Origem: Wikipédia, a enciclopédia livre.
(Redirecionado de Inibidor irreversível)

Um inibidor enzimático é uma molécula que se acopla a uma enzima e bloqueia sua atividade.[1] Enzimas são proteínas que aceleram reações químicas necessárias para a vida, em que substratos moleculares são convertidos em produtos.[2] Uma enzima facilita uma reação química específica pela ligação do substrato a seu sítio ativo, uma área especializada da enzima que acelera a parte mais difícil da reação.

Esquema cinético para inibidores enzimáticos reversíveis. E=Enzima; S=Substrato; ES=Complexo; P=Produto; I=Inibidor

Um inibidor enzimático interrompe esse processo, tanto pela ligação ao sítio ativo da enzima (evitando que o substrato se acople) ou ligando-se a outro lugar na enzima tal que a catálise da reação é interrompida. Inibidores enzimáticos podem ligar-se reversivelmente ou irreversivelmente. Inibidores irreversíveis foram uma ligação química com a enzima que a inibe até a ruptura dessa ligação. Em contraste, inibidores reversíveis ligam-se de forma não-covalente e podem deixar a enzima espontaneamente, permitindo que o retorno à sua função. Inibidores reversíveis produzem tipos diferentes de inibição, a depender se eles ligam-se à enzima, ao complexo enzima-substrato, ou a ambos.

Inibidores enzimáticos têm um papel importante em todas as células, à medida que eles geralmente são específicos a uma enzima e controlam sua atividade. Por exemplo, enzimas em uma via metabólica podem ser inibidas por moléculas produzidas posteriormente nessa via, interrompendo a produção de moléculas que não são mais necessárias.[3] Esse tipo de feedback negativo é uma forma importante de manter o equilíbrio numa célula.[4] Inibidores enzimáticos também controlam enzimas essenciais como proteases e nucleases que, sem controle, podem danificar a célula. Muitos venenos produzidos por animais ou plantas são inibidores enzimáticos que bloqueiam a atividade de enzimas cruciais nas presas ou predadores.

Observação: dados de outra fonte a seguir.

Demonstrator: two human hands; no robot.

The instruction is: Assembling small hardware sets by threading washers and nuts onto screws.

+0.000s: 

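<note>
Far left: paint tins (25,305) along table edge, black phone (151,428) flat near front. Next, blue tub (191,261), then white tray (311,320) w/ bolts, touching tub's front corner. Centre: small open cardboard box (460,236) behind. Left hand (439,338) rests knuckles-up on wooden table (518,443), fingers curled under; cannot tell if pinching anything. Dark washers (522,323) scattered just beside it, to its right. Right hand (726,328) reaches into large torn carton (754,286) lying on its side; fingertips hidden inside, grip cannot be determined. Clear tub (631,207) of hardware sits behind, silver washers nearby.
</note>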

Muitas drogas moleculares são inibidores enzimáticos que inibem uma enzima humana anômala ou uma enzima crítica para a sobrevivência do patógeno, como um vírus, bactéria ou parasita. Exemplos incluem metotrexato (usado na quimioterapia ou no tratamento da artrite reumatoide) e os inibidores de protease usados no tratamento de HIV/AIDS. Uma vez que inibidores anti-patógenos geralmente visam uma única enzima, essas drogas geralmente são muito específicas e costumam produzir poucos efeitos colaterais em seres humanos, visto que nenhuma enzima análoga é encontrada no organismo. (Esse é frequentemente o caso, visto que esses patógenos e os humanos são distantes geneticamente.) Inibidores enzimáticos medicinais possuem baixas constantes de dissociação, o que significa que apenas uma parte diminuta do inibidor é necessária para desabilitar a enzima. Uma baixa concentração do inibidor enzimático reduz o risco de dano hepático ou renal e demais efeitos adversos em humanos. Consequentemente a descoberta e refino de inibidores enzimáticos é uma área ativa de pesquisa na bioquímica e farmacologia.[5]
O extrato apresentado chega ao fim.